Morris was not as vocal as Ballerini with her criticism. The 30-year-old singer simply tweeted, "[exploding head emoji] [disappointed face emoji] no masks," in response to Mickey Guyton's tweet about Rice's jam-packed gig that read, "This is happening in Tennessee where cases are spiking y'all. Jesus help us."
A short while later, Morris re-tweeted the criticizing post made by The Mountain Goats. "The people in this audience, along with the presenters of this show, are assuring that conscientious musicians won't be able to work their jobs for a while," the indie folk rock band voiced their outrage, "and that conscientious audiences won't be able to see shows for the foreseeable, and to be blunt, that f**king sucks."
Hours later, Morris returned to Twitter to reveal with her followers that she has been blocked by her former tour mate Chris Janson, who was also slammed by many for his similarly packed show in Filer, Idaho. Sharing a screenshot of the blocking, the wife of Ryan Hurd tweeted, "Ummmmmm what did I DO?!"
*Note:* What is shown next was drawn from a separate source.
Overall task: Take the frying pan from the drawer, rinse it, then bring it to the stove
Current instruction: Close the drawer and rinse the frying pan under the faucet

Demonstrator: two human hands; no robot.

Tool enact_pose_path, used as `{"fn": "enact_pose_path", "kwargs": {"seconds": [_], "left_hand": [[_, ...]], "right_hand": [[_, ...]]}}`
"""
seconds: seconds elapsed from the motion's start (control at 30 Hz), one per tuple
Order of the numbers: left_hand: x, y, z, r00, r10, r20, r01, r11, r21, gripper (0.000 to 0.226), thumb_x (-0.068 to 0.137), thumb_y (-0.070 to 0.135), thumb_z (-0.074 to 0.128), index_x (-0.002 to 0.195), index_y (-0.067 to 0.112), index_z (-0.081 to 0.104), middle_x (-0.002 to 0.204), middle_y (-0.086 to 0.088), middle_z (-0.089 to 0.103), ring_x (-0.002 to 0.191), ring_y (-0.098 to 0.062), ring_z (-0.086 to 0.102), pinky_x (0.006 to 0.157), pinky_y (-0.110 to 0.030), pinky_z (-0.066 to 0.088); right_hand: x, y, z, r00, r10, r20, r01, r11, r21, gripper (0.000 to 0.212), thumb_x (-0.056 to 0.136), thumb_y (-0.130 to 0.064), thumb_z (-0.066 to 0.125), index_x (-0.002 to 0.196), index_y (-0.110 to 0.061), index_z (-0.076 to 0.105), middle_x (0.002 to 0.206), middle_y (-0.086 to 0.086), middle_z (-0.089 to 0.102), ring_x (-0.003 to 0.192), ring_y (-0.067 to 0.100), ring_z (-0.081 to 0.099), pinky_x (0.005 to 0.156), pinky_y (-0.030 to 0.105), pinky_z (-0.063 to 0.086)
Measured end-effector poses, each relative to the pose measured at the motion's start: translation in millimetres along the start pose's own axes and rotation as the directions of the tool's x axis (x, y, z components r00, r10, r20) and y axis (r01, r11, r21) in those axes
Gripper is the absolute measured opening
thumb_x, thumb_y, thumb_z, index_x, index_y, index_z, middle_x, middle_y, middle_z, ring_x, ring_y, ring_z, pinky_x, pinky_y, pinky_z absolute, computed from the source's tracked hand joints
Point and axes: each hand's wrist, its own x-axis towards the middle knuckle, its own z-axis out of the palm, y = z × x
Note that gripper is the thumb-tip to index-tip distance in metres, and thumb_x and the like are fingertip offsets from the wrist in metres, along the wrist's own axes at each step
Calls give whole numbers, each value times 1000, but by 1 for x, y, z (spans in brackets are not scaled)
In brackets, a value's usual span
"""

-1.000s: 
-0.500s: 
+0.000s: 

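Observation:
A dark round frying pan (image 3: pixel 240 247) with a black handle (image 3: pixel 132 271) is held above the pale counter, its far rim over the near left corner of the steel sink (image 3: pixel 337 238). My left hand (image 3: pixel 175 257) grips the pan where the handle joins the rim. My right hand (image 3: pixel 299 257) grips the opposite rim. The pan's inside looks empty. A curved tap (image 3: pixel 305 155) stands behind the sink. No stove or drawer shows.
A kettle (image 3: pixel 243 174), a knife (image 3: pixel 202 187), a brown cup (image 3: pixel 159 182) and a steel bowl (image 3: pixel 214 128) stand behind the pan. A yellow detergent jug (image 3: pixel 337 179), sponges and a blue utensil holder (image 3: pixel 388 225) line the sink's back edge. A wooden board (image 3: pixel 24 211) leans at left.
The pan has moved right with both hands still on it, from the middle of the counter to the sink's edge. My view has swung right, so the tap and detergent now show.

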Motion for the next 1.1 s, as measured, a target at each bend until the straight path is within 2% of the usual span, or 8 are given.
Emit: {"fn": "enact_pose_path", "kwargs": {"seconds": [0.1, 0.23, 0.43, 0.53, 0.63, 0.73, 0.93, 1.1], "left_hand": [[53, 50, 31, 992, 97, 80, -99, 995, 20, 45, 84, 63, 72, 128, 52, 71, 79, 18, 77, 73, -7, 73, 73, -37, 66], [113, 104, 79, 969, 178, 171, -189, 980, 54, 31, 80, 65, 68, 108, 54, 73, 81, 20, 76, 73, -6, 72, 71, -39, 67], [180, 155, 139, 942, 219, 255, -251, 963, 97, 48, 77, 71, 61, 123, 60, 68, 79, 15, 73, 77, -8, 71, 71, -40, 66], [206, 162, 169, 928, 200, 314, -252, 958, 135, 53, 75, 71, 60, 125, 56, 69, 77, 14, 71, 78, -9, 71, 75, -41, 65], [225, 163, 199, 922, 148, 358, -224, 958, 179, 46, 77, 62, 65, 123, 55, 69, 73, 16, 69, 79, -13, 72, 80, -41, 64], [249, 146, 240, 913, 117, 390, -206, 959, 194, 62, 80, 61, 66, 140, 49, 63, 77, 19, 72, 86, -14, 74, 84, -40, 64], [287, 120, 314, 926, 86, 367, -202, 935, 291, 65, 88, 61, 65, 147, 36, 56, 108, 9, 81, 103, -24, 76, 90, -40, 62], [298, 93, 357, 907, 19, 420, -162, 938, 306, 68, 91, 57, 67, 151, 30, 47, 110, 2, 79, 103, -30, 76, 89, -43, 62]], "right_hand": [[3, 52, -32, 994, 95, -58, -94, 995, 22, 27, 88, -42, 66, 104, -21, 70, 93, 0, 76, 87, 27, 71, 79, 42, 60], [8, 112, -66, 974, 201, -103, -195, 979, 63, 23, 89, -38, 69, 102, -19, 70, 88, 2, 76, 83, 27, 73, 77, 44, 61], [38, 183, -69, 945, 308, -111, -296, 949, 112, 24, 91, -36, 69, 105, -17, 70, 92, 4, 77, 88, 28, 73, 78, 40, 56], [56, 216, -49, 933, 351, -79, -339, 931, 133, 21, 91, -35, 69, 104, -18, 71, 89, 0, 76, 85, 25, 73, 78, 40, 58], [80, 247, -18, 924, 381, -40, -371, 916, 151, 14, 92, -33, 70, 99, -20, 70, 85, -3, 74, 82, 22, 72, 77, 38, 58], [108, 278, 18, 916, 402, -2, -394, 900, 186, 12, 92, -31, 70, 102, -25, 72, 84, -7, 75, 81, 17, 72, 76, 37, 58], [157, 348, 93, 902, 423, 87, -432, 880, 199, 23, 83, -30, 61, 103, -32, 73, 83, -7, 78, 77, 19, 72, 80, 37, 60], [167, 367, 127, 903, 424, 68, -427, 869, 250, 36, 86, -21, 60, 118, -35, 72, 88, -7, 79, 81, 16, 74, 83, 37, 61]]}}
Rice's Saturday night concert took place at the Brushy Mountain State Penitentiary in Petros, Tennessee. It was reported that around 4,000 fans, whom most were seen without a protective face masks, gathered for the live performance. Footage shared by the 34-year-old via Instagram Story sparked health and safety concerns since the crowd were seen standing shoulder-to-shoulder.
In response to the criticism, Rice's concert venue issued a statement via ET. "All local requirements were abided by for the recent concert, and numerous precautions were taken," it read. "We drastically reduced our maximum venue capacity of 10,000 to 4,000 maximum capacity (lower than the state's advisement of 50%) with less than 1,000 in attendance Saturday night providing ample space in the outdoor lawn area for fans to spread out to their own comfort level."
"All guests were given temperature checks prior to entering the venue and free hand sanitizer was provided to everyone at entry. All vendors and staff were advised to wear masks and gloves when interacting with guests, and bandanas were available for purchase on-site," the statement continued to read. "We are reevaluating the series from the top to bottom - from implementing further safety measures, to adding stanchions, to converting the space to drive-in style concerts, to postponing shows."